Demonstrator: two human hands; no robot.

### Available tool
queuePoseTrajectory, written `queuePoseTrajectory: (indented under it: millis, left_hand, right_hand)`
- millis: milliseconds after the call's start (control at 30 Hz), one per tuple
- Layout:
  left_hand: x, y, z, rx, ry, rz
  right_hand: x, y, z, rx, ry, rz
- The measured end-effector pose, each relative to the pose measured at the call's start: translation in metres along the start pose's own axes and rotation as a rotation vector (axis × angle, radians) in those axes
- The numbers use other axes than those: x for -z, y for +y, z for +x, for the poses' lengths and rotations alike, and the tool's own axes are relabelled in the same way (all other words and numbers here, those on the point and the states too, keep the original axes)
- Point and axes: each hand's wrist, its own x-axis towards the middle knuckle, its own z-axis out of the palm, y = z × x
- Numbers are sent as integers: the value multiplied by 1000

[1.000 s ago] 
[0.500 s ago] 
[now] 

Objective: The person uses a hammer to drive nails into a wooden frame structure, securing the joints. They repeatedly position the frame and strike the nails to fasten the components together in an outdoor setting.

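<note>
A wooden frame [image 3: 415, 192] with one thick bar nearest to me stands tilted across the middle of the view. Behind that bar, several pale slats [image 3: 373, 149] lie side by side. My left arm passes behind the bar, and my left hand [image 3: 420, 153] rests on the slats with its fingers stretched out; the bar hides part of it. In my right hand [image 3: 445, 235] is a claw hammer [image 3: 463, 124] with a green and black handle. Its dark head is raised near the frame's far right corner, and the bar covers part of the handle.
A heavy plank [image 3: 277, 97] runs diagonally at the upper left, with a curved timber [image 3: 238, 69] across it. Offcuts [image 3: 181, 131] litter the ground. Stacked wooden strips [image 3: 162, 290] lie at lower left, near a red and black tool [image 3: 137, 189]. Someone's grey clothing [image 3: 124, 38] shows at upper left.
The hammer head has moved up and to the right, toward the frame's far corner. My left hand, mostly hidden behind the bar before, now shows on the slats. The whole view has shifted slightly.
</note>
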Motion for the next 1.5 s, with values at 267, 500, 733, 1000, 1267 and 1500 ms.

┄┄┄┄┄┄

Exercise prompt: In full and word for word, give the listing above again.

Response below:
Demonstrator: two human hands; no robot.

### Available tool
queuePoseTrajectory, written `queuePoseTrajectory: (indented under it: millis, left_hand, right_hand)`
- millis: milliseconds after the call's start (control at 30 Hz), one per tuple
- Layout:
  left_hand: x, y, z, rx, ry, rz
  right_hand: x, y, z, rx, ry, rz
- The measured end-effector pose, each relative to the pose measured at the call's start: translation in metres along the start pose's own axes and rotation as a rotation vector (axis × angle, radians) in those axes
- The numbers use other axes than those: x for -z, y for +y, z for +x, for the poses' lengths and rotations alike, and the tool's own axes are relabelled in the same way (all other words and numbers here, those on the point and the states too, keep the original axes)
- Point and axes: each hand's wrist, its own x-axis towards the middle knuckle, its own z-axis out of the palm, y = z × x
- Numbers are sent as integers: the value multiplied by 1000

[1.000 s ago] 
[0.500 s ago] 
[now] 

Objective: The person uses a hammer to drive nails into a wooden frame structure, securing the joints. They repeatedly position the frame and strike the nails to fasten the components together in an outdoor setting.

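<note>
A wooden frame [image 3: 415, 192] with one thick bar nearest to me stands tilted across the middle of the view. Behind that bar, several pale slats [image 3: 373, 149] lie side by side. My left arm passes behind the bar, and my left hand [image 3: 420, 153] rests on the slats with its fingers stretched out; the bar hides part of it. In my right hand [image 3: 445, 235] is a claw hammer [image 3: 463, 124] with a green and black handle. Its dark head is raised near the frame's far right corner, and the bar covers part of the handle.
A heavy plank [image 3: 277, 97] runs diagonally at the upper left, with a curved timber [image 3: 238, 69] across it. Offcuts [image 3: 181, 131] litter the ground. Stacked wooden strips [image 3: 162, 290] lie at lower left, near a red and black tool [image 3: 137, 189]. Someone's grey clothing [image 3: 124, 38] shows at upper left.
The hammer head has moved up and to the right, toward the frame's far corner. My left hand, mostly hidden behind the bar before, now shows on the slats. The whole view has shifted slightly.
</note>
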Motion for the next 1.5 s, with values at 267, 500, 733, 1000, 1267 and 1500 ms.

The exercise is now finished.